WHAT THE TASK REQUIRES -> Locate the word "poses" in the entries below, then gather every line that holds it.

*** Opening RECORD EXTRACTS ***

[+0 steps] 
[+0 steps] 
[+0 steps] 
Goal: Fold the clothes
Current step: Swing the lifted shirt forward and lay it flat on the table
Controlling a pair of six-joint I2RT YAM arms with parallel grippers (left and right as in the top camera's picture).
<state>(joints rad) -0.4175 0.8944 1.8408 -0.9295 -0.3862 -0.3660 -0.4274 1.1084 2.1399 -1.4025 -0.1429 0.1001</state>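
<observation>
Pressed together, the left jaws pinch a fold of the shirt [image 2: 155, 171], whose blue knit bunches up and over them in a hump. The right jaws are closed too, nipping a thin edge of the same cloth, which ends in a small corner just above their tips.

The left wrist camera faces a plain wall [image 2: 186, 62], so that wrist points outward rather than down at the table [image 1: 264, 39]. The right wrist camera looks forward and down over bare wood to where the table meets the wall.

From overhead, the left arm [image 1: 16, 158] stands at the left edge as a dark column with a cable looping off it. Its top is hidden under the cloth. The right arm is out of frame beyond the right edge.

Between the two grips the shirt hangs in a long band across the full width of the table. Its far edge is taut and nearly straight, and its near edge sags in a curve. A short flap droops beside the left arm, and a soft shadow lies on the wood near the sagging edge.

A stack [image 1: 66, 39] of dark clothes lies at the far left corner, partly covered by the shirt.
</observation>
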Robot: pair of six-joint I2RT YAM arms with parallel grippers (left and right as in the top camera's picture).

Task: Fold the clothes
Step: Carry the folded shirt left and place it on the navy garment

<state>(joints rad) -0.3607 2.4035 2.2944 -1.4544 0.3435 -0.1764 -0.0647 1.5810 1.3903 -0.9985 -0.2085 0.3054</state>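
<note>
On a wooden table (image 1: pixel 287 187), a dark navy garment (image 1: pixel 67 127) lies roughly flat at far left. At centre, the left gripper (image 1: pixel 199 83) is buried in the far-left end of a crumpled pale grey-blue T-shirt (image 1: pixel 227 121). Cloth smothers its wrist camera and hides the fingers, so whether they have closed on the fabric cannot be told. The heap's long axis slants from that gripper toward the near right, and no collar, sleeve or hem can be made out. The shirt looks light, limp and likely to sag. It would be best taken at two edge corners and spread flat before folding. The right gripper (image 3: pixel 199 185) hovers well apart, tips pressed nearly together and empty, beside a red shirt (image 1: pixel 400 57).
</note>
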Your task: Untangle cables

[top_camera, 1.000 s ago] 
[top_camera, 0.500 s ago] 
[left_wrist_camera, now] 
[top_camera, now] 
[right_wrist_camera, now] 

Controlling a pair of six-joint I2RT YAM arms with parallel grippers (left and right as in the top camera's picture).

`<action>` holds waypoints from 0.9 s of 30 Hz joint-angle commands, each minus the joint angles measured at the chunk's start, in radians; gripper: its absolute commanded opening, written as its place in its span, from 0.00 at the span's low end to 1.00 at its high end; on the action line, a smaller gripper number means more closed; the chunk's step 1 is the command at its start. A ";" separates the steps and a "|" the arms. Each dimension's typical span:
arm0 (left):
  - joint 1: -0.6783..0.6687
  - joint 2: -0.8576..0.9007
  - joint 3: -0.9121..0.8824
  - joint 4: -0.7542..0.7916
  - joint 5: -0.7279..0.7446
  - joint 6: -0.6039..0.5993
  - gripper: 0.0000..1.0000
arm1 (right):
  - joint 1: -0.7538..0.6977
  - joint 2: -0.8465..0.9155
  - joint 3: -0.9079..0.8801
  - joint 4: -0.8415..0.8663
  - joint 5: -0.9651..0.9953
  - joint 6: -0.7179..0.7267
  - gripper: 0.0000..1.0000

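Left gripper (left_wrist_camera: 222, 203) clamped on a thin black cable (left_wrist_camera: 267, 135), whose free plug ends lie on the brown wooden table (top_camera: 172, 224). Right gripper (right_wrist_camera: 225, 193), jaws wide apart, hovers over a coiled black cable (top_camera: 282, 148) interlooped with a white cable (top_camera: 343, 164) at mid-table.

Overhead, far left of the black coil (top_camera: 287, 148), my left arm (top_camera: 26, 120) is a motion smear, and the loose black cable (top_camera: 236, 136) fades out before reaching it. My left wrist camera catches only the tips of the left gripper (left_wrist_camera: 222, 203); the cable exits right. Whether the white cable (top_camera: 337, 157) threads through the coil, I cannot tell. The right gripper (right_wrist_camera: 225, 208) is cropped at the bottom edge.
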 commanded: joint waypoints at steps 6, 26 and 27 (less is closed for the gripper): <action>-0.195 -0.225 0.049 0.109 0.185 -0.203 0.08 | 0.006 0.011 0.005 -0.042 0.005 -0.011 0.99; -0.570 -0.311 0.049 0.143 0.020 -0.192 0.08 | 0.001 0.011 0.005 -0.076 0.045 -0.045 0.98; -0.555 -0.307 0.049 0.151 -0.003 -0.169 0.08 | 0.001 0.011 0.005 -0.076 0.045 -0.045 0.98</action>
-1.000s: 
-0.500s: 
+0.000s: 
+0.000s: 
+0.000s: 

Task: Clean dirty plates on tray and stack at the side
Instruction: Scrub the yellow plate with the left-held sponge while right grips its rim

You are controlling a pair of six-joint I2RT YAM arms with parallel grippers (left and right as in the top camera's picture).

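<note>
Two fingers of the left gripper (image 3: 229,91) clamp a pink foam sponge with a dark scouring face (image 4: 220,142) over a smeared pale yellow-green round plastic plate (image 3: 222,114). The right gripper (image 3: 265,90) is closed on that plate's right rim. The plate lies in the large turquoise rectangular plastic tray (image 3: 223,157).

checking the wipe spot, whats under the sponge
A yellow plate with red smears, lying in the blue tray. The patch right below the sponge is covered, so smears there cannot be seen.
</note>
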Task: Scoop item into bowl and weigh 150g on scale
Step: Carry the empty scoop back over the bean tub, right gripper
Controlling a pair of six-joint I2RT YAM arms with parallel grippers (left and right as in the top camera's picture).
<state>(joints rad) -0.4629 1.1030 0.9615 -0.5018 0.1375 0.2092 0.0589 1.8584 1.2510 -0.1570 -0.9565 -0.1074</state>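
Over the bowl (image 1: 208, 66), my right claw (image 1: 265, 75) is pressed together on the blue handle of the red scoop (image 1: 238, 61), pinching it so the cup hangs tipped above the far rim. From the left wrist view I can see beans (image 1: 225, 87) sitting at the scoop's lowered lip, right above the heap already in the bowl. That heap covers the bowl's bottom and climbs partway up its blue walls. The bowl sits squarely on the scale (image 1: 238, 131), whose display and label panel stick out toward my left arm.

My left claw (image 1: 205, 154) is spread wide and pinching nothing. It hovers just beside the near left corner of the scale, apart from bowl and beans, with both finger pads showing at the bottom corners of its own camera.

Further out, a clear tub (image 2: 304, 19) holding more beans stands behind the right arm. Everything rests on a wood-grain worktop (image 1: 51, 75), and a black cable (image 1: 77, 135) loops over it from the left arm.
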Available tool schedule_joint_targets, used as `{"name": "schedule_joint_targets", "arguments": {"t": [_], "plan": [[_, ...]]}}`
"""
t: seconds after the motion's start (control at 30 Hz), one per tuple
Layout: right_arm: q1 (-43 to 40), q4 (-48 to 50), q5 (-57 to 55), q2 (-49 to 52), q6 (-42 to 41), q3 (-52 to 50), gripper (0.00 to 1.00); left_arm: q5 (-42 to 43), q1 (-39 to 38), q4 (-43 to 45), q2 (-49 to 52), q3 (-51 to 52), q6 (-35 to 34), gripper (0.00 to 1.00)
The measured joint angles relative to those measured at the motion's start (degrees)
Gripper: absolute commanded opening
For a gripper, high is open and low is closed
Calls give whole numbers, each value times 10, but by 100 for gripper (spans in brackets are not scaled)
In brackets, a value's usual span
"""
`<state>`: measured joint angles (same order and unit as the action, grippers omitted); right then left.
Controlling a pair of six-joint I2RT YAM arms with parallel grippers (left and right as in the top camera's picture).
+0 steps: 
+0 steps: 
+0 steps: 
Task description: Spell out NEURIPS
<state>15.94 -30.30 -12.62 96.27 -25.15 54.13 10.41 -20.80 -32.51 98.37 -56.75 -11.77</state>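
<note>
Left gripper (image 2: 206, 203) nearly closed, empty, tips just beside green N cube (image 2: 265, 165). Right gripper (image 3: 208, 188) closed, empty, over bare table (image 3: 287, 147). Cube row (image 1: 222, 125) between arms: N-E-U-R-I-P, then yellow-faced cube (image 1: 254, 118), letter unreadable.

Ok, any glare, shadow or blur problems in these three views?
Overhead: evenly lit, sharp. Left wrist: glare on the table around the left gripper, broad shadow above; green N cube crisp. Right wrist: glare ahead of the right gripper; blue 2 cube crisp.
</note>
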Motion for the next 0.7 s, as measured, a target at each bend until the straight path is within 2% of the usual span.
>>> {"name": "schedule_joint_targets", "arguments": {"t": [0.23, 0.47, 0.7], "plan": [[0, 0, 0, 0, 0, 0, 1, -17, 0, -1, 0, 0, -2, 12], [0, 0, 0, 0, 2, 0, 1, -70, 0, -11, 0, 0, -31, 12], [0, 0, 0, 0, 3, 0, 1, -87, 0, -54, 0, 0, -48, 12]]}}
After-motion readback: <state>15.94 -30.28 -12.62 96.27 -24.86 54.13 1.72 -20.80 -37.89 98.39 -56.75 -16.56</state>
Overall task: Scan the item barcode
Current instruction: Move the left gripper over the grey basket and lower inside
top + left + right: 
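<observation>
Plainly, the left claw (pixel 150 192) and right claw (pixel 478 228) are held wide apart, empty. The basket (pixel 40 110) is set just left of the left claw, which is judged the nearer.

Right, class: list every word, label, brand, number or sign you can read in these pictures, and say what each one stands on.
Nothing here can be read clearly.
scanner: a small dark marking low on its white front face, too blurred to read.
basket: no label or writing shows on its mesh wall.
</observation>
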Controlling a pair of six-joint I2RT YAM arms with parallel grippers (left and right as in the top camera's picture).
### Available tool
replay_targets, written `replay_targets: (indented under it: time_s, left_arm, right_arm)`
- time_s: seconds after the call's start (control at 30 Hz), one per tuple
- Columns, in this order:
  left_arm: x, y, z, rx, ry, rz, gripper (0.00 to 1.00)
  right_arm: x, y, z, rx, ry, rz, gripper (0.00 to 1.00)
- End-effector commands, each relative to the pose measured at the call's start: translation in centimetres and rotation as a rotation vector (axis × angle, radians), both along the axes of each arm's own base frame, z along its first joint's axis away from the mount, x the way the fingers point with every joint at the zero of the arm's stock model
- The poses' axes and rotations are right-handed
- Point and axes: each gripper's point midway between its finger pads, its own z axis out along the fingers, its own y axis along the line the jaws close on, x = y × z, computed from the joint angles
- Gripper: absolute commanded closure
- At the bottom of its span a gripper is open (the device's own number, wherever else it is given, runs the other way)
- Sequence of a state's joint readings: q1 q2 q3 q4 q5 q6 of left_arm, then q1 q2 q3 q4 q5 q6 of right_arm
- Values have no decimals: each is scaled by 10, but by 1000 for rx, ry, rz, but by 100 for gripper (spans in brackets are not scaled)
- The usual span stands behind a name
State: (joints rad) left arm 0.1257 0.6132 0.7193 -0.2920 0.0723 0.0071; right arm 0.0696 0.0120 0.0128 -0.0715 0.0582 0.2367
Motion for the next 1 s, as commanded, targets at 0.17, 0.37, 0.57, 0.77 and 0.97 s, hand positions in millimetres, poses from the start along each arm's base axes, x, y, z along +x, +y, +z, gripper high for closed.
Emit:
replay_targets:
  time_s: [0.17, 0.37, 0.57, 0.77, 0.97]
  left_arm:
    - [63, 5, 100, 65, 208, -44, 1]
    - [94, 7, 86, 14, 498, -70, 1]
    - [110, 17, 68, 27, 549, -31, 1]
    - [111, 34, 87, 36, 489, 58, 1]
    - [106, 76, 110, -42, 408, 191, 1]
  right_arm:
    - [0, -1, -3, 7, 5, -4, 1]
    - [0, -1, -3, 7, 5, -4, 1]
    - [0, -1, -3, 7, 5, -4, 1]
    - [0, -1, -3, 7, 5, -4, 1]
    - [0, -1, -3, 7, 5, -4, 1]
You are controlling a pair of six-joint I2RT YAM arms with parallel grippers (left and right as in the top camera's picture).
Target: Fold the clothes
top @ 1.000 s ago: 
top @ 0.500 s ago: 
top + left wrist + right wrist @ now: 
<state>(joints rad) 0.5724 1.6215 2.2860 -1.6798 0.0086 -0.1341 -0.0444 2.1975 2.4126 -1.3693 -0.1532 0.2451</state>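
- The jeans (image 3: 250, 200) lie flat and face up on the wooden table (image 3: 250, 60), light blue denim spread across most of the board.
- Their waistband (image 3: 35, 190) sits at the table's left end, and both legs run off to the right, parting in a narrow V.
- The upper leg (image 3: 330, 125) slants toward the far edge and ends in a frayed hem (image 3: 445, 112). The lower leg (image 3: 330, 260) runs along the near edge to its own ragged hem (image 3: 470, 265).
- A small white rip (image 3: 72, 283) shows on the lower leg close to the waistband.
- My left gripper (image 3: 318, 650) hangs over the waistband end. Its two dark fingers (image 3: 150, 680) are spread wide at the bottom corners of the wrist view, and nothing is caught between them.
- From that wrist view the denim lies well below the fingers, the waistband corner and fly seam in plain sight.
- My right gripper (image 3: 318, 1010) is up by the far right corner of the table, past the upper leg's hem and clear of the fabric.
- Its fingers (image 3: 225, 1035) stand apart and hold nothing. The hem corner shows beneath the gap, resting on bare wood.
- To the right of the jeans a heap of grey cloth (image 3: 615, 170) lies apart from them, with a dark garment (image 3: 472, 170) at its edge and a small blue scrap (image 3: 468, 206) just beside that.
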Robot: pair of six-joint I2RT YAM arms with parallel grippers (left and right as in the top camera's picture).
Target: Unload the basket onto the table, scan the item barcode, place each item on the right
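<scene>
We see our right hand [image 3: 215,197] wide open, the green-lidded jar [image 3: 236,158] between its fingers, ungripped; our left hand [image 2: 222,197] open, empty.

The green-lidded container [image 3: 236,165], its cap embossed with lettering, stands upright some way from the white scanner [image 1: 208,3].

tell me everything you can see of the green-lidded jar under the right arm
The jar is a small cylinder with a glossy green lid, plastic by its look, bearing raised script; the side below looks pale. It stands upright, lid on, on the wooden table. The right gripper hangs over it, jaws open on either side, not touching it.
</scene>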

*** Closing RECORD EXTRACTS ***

SOLUTION ->
- The poses' axes and rotations are right-handed
Motion for the next 1 s, as commanded, targets at 0.17, 0.37, 0.57, 0.77 and 0.97 s, hand positions in millimetres, poses from the start along each arm's base axes, x, y, z along +x, +y, +z, gripper high for closed.

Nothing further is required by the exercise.